Exercise objective: Images should be omitted while the rest of the data is duplicated exactly.
|---|
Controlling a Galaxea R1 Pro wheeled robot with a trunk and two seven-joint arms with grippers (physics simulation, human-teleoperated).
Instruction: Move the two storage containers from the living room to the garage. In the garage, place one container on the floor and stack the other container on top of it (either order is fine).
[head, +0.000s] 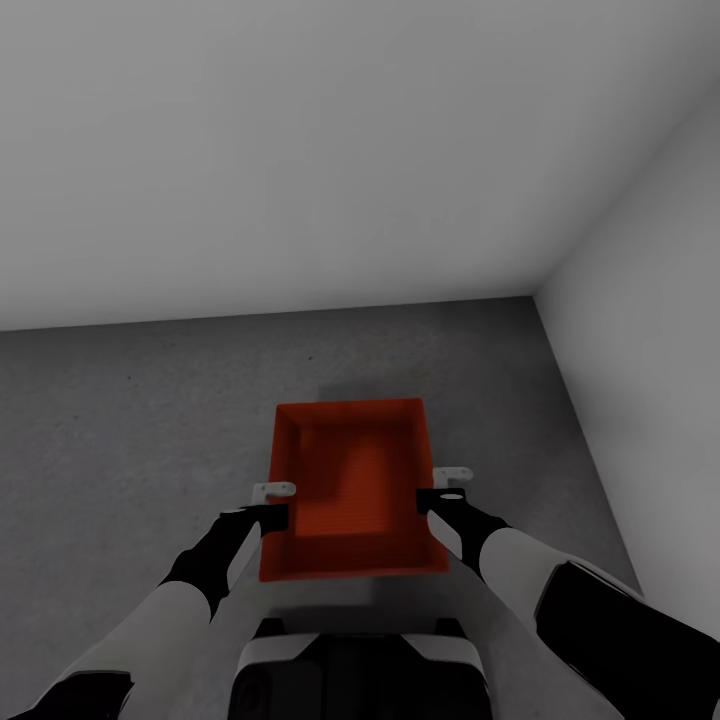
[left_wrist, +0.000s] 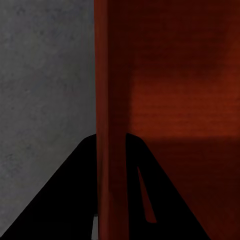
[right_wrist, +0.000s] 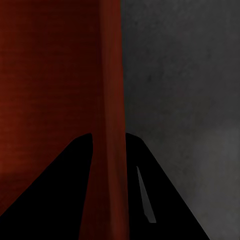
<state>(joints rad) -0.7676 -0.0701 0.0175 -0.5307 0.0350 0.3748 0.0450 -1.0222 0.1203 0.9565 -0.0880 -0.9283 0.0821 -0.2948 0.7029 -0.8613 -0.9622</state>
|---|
Output:
Controlling a Galaxea R1 Pro wheeled robot with a trunk and two seven-joint arms with grippers (physics simulation, human-teleoperated).
Instruction: Move the two storage containers from the living room to the garage. In the garage, place one container on the floor and stack the other container on top of it (either order is fine).
[head, +0.000s] 
[left_wrist, +0.000s] 
[right_wrist, +0.000s] 
<state>(joints rad) -0.7676 -0.0701 0.0175 -0.5307 0.0350 0.3748 0.0450 -1.0222 0.1203 0.9565 -0.0880 -0.9283 0.0821 -0.2948 0.7029 -0.8613 -0.9622</state>

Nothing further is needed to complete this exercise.